Л.О.- В начале, полк занимался разведкой переправ противника через Дон и уничтожением их при обнаружении. Сменяя друг друга в течение ночи, мы на отведенных участках непрерывно наблюдализ поведением противника, чтобы не прозевать переброски немецких подразделений на восточный берег. Как обычно, каждый экипаж получал и запасную цель - на нее надлежало сбросить бомбы, если переправа не будет обнаружена.Вместе со старшим лейтенантом Корниленко мы вылетели на выполнение такого задания в район города Богучары. Запасной целью для нас в том вылете было скопление войск противника в хуторе Стоговском, на западном берегу Дона. Ночь лунная. Река видна как на ладони. Движения войск - никакого. Пролетели по нескольку раз в двух направлениях, и когда отведенное для полета время заканчивалось, пошли выполнять бомбометание по запасной цели. Дошли до намеченной точки, прицелились. Серией сбрасываю на немцев смертоносный бомбовой груз. На этом задание можно считать выполненным, надо делать разворот и брать курс на свой аэродром. Но... не тут-то было : одна фугасная бомба весом в пятьдесят килограммов продолжала висеть под фюзеляжем. Делаем второй заход на цель, благо сегодня, по какой-то странной случайности, нас не обстреливают немецкие зенитки. В повторном заходе энергично работаю ручкой бомбосбрасывателя, но злополучная бомба, как нарочно, висит себе! Четыре захода сделали, все зря - фугаска покидать самолет не желает. Тащить бомбу на свой аэродром и садиться с ней - вещь опасная. Бомба может взорваться под фюзеляжем в момент приземления, может оторваться и рвануть над своей территорией. Можно зацепиться за нее при посадке и перевернуться. Каждый такой вариант нежелателен. Корниленко меня спрашивает - «Как на старте дадим знать, что садимся с бомбой?». Говорю ему - «Пройди справа от старта, качни крылом, может заметят». Корниленко только грустно вздохнул - «Покачаешь, а она, сволочь, возьмет да и оторвется в это время над стартом, своих накроем!»...Да положеньице!..

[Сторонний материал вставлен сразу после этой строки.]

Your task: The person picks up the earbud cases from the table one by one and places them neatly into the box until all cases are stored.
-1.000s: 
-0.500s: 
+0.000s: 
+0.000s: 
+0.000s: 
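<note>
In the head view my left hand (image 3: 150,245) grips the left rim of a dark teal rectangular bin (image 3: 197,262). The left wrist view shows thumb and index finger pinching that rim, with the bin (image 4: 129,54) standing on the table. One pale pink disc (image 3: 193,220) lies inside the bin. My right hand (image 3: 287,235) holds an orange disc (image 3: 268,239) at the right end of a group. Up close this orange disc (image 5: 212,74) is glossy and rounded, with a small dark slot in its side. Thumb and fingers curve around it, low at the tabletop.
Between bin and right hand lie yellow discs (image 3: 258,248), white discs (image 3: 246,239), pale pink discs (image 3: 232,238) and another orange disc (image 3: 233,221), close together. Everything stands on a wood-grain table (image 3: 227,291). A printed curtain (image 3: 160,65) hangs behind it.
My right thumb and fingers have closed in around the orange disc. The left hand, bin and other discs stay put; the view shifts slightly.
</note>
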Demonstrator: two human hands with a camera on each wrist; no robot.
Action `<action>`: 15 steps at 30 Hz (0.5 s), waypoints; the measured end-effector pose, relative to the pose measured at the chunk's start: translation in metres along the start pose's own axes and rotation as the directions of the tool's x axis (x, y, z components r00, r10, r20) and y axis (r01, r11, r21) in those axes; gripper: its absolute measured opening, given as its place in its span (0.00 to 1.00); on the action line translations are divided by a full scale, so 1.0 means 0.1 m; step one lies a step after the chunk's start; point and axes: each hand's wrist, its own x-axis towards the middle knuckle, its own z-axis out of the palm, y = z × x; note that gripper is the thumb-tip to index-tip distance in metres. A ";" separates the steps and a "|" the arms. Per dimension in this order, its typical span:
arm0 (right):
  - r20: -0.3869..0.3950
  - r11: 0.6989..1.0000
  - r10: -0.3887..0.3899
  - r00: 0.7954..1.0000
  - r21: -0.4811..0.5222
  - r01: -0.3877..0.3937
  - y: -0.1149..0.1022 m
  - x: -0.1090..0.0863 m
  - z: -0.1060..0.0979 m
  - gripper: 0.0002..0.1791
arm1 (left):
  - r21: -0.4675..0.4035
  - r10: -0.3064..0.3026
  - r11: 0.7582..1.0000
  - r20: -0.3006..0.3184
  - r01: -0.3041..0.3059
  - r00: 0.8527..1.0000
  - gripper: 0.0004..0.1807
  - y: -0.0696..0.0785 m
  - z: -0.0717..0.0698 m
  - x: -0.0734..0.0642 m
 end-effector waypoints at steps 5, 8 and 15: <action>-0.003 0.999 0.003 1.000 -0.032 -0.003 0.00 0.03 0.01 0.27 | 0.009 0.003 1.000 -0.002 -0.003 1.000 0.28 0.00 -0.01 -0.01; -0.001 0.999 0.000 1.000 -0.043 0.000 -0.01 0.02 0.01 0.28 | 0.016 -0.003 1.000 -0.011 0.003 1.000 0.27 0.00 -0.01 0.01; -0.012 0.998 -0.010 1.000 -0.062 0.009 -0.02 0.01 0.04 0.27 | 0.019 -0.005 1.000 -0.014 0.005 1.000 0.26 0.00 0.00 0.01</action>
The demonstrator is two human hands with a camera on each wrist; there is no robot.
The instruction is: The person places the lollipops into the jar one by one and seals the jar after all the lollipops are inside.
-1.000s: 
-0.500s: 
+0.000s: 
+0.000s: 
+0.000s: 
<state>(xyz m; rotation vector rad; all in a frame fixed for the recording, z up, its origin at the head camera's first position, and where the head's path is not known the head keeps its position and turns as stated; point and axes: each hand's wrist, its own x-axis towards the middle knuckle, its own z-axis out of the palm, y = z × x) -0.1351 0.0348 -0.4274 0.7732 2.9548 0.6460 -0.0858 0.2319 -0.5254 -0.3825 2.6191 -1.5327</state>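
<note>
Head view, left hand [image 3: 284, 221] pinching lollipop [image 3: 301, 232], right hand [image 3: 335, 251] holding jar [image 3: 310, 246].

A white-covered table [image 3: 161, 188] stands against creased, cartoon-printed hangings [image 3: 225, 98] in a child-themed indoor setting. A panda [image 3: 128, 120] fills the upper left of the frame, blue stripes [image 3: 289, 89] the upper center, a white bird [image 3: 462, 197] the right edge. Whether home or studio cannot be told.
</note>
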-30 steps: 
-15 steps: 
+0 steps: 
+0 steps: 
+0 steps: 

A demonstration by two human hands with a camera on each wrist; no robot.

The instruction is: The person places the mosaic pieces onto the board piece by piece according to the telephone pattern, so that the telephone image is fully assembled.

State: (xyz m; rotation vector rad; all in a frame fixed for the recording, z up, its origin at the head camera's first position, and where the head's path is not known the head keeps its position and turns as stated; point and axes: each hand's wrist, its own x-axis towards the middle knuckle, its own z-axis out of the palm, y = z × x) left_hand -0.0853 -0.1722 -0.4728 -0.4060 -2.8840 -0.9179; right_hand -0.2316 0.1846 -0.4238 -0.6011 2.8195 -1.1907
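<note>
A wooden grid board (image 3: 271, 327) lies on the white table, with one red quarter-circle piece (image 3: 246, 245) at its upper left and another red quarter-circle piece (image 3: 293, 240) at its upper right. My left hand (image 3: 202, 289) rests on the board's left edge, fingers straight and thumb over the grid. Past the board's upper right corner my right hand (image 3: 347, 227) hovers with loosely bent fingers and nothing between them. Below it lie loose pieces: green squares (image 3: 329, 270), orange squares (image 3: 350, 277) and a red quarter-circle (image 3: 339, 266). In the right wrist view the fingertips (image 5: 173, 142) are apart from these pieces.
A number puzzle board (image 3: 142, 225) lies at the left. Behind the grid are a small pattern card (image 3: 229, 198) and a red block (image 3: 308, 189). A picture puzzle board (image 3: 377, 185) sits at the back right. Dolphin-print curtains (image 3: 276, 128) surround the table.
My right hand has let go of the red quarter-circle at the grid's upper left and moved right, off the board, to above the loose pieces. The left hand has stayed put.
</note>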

От злости сделал еще один рывок рукояткой бомбосбрасывателя... и бомба вдруг срывается и летит вниз ! Радостное облегчение. Бомба - то полетела, но куда? Через несколько напряженных секунд грянул взрыв - в воде, у восточного берега реки, ближе к расположению наших войск. Отмечаю на карте время и место взрыва, записываю данные в бортжурнал.

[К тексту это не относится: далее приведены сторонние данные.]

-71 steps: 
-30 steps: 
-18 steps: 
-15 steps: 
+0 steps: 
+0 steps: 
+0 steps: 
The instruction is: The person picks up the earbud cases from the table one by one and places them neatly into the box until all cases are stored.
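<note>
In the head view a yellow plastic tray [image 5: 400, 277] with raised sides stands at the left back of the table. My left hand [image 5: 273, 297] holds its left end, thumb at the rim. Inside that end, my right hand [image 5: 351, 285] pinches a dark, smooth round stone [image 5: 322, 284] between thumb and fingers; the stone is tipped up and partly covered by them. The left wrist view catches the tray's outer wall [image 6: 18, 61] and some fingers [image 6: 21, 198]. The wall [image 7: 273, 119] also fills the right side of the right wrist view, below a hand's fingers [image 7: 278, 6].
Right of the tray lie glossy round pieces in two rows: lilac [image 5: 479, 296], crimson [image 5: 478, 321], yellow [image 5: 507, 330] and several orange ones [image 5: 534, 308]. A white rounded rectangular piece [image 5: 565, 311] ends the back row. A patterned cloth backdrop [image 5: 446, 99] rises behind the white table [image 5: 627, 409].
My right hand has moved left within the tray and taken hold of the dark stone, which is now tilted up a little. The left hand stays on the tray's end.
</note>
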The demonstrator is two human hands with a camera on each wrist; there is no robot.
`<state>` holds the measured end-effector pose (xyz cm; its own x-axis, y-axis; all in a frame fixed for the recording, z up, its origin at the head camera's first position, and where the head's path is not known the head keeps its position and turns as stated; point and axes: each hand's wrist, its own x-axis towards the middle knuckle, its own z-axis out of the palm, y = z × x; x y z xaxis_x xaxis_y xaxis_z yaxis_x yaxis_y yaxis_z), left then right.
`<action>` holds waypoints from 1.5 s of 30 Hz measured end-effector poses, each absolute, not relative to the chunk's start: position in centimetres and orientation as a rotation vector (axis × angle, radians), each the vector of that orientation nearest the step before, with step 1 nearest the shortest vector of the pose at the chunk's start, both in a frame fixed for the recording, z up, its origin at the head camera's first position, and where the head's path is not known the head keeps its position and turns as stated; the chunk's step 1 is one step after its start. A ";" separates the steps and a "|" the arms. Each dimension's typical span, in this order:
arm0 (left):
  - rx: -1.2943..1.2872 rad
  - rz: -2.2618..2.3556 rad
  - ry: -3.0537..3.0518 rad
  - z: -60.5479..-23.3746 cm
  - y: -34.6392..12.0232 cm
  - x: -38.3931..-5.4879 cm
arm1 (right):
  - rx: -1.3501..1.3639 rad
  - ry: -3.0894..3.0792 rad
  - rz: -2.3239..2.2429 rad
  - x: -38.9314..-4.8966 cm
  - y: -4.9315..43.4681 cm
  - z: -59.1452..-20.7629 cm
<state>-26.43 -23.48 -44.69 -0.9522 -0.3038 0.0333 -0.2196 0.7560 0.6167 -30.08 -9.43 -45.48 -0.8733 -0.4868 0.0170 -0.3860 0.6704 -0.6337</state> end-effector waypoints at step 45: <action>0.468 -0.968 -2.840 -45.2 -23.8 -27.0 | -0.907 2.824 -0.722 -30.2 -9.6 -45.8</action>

По возращении, на командном пункте полка докладываем обо всем командиру, а тот говорит : - Смотрите, не дай Бог, если по своим ударили?! - снова, уже в который раз, уточняя детали нашего полета, место и время падения бомбы. Утром, после полетов пошли отдыхать, через два часа прибегает посыльный из штаба и передает приказание командира - срочно явиться в штаб. Спрашиваю -«Кого еще вызывают?». В ответ -«Корниленко». На память сразу пришла вчерашняя история с бомбой. Уходя, посыльный добавил -«Там какой-то майор из пехоты приехал, сидит с Меняевым в штабе, а мне, приказали вас срочно вызвать». Пошли с Корниленко, спрашивая другу друга, : неужели по своим попали? Какой позор! Эти сомнения постепенно перешли в уверенность, когда мы грустные зашли к командиру и доложили о своем прибытии. Настроение жуткое. Впереди трибунал «замаячил»... Говорю комполка-«Летчик -то тут причем, он даже не знал, что я за рычаг продолжаю дергать». Меняев приказал подойти к столу и снова указать место и время сброса бомбы. Командир спросил сидящего рядом майора - «Здесь? Все совпадает?». Майор ответил -«Да, да. Все точно, сомнений нет, это бомбили они». Нам стало совсем тошно. Я стал смотреть на входную дверь, ожидая появления нашего «особиста» Рудакова...Меняев как-то странно на нас смотрит, берет лежащую на столе бумагу и читает - «Приказ командующего армии. В ночь с... на... в такое-то время сброшенной с одиночного бомбардировщика бомбой разбита наведенная под водой немецкая переправа в районе хутора Стоговский. Прямое попадание разрушило переправу и причинило урон немецким частям начавшим переправу. Благодаря смелым действиям летчиков, наши войска обнаружили попытку переправы на восточный берег Дона и сорвали ее. Приказываю :отличившийся экипаж представить к правительственным наградам.». Меняев смеется и вместе с майором поздравляет нас с успехом... Через месяц вернулся из госпиталя и получил свой первый боевой орден Боевого Красного Знамени.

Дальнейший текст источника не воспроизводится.